Pacific island’s president supports moves by vulnerable communities to explore legal avenues for court case
By Ed King
The world’s leading fossil fuel companies could be taken to court for damage caused by greenhouse gas emissions under plans released by a coalition of Pacific Island communities on Tuesday.
Campaigners from the tiny Pacific island state, severely damaged by category five storm Cyclone Pam in March this year, want to hold coal, oil and gas companies accountable for “fuelling” global warming.
Their rationale was outlined in a statement released on Monday and backed by Vanuatu president Baldwin Lonsdale, along with community leaders from Tuvalu, Kiribati, Fiji and the Solomon Islands.
“We commit to holding those most responsible for climate change accountable. By doing so, we send a message of hope that the people and not the polluters are in charge of humanity’s destiny,” it says.
“We commit to bring a case that would investigate the human rights implications of climate change and hold the big carbon polluters accountable to appropriate international bodies or processes.”
Vanuatu president Baldwin Lonsdale said they would “stand united as affected communities in the face of climate change” and work together against its causes.
As part of this effort Greenpeace Southeast Asia will shortly petition the Philippine Commission on Human Rights to investigate the role of fossil fuel majors in violating the rights of island peoples due to their contribution to climate change.
The NGO’s legal advisor Zelda Soriano said there was a limited precedent, given the UN Human Rights Council has recognised climate change is impacting the rights of some communities.

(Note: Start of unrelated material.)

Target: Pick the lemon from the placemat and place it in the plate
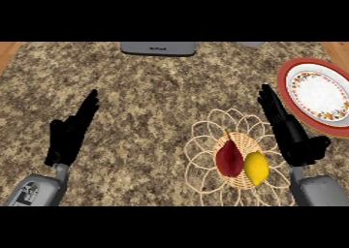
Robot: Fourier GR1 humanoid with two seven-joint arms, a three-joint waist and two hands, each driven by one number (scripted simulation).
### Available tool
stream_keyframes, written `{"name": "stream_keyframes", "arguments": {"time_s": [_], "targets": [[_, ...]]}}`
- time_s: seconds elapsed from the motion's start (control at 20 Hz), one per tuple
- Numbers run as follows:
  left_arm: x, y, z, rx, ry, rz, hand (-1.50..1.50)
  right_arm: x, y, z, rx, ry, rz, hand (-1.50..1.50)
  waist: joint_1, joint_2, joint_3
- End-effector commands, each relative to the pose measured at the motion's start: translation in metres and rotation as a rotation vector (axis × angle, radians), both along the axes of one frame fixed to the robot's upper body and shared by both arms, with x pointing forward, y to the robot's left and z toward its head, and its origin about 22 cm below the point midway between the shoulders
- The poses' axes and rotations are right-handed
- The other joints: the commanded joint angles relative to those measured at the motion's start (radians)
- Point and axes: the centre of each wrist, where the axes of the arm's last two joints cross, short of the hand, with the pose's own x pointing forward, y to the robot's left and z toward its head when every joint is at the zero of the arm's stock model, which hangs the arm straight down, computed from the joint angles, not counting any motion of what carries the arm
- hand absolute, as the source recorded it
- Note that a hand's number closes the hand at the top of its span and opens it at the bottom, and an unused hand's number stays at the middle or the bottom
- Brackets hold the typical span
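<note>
A speckled brown granite tabletop (149, 97) fills the head view. Near its lower right lies a woven placemat (245, 140) with a ring of open loops round its edge. Two fruits rest on its woven middle: a dark red, pear-shaped fruit (230, 157) and, touching it on the right, the yellow lemon (257, 168). The lemon is still on the placemat, nothing gripping it.

The right hand (288, 131) shows along the placemat's right edge, between the mat and the plate (319, 94), its fingers straight and pointing away from the robot, holding nothing. It is near the lemon but apart from it. The plate, white with a flowered border and a broad red rim, sits at the right edge of the view, beyond the lemon.

The left hand (73, 128) is over bare tabletop at the left, well apart from the mat, fingers likewise straight and empty.

A grey appliance (158, 48) stands at the far edge.
</note>
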Motion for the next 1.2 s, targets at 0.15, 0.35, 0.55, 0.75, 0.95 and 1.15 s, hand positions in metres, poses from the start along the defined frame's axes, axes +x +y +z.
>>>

“In this light, we view climate change as a social injustice that must be addressed by international governments and agencies, most especially those responsible for contributing to the climate crisis,” she said in an emailed statement.
The world’s top 12 fossil fuel giants pump are responsible for more fossil fuel emissions a year than the US, Japan and Russia combined, research from Thomson Reuters revealed in May.
Leading polluters include Russia’s Gazprom, still part owned by the Kremlin, state-controlled Coal India, Anglo-Swiss commodities trader Glencore Xstrata and Anglo-Dutch oil firm Shell.
But while companies have faced litigation in the past due to localised pollution and health hazards, proving links to climate change will likely be a more difficult prospect.
“The challenge is how you say one particular company is responsible for emissions that affect everybody,” Martijn Wilder, head of Global Environmental Markets at law firm Baker & McKenzie told RTCC in a recent interview.
“There’s a causation challenge. Having said that people have taken on tobacco companies saying you sold cigarettes and said it wasn’t harmful, and as a result of that have been sued.”
He added: “People are starting to sue pension funds for investing in these companies and not taking those risks into account, so we are going to see litigation and that will put more pressure on people to take action.”
In March this year Cyclone Pam damaged 90% of housing in Port Vila, Vanuatu’s capital, and wiped out crops and livestock the population relied on.
Speaking in its aftermath Lonsdale directly attributed the event to climate change, calling it a “monster” and urging progress on a UN emissions cutting pact set to be signed in December.
The UN’s Intergovernmental Panel on Climate Change has previously been wary of directly linking extreme weather events to global warming.
Its 2014 synthesis study found tropical storms would likely get more intense, but not necessarily more frequent.
More recent research published in May 2015 said tropical storms are becoming more violent but less common as temperatures rise, while a wider study from the UN Office for Disaster Risk Reduction said 70% of natural disasters could now be linked to climate change.
The bid is the latest from small island and climate vulnerable nations to seek reparations for damage linked to global warming.
Talks on a UN-run loss and damage mechanism are ongoing but so far have delivered little progress, with many developed nations fearing they could be landed with an unlimited bill for compensation.
Correction: The story has been amended to reflect the fact that the statement was not signed by Vanuatu president Baldwin Lonsdale as originally stated.